The task:
Pictures in the data must not be copied, but everything else should be output exactly.

Data shown:
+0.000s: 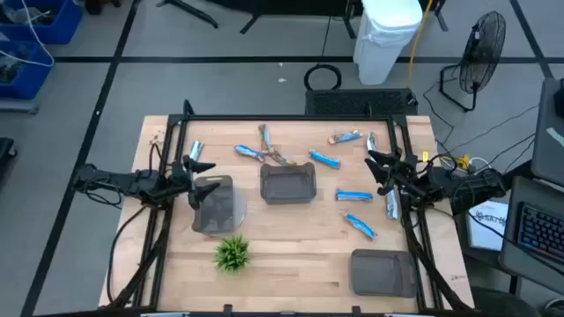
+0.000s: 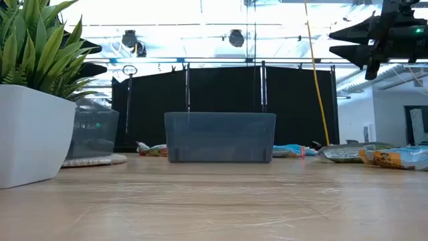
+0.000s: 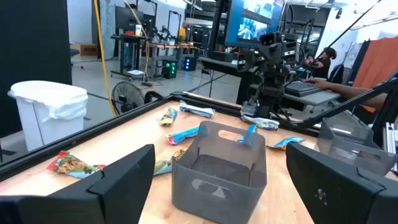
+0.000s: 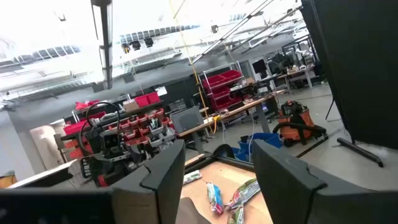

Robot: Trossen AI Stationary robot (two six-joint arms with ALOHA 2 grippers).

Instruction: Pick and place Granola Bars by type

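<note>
Blue granola bars (half-hidden) behind tray

The left gripper has its jaws spread wide, empty, above the wooden desk. Between them stands a dark grey tray. Blue granola bars lie scattered beyond it. The other arm stands across the desk.

Desk: pale wood, smooth, slight sheen. Trays: matt grey translucent plastic. Granola bars: glossy crinkled foil.
</note>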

Written answer:
+0.000s: 
+0.000s: 
+0.000s: 
+0.000s: 

Robot: Trossen AI Stationary robot (two six-joint arms with ALOHA 2 grippers).

Instruction: Pick and place Granola Bars by type

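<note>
Blue granola bars (half-hidden) behind tray

The left gripper has its jaws spread wide, empty, above the wooden desk. Between them stands a dark grey tray. Blue granola bars lie scattered beyond it. The other arm stands across the desk.

Desk: pale wood, smooth, slight sheen. Trays: matt grey translucent plastic. Granola bars: glossy crinkled foil.
</note>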

Nothing remains to be added to this answer.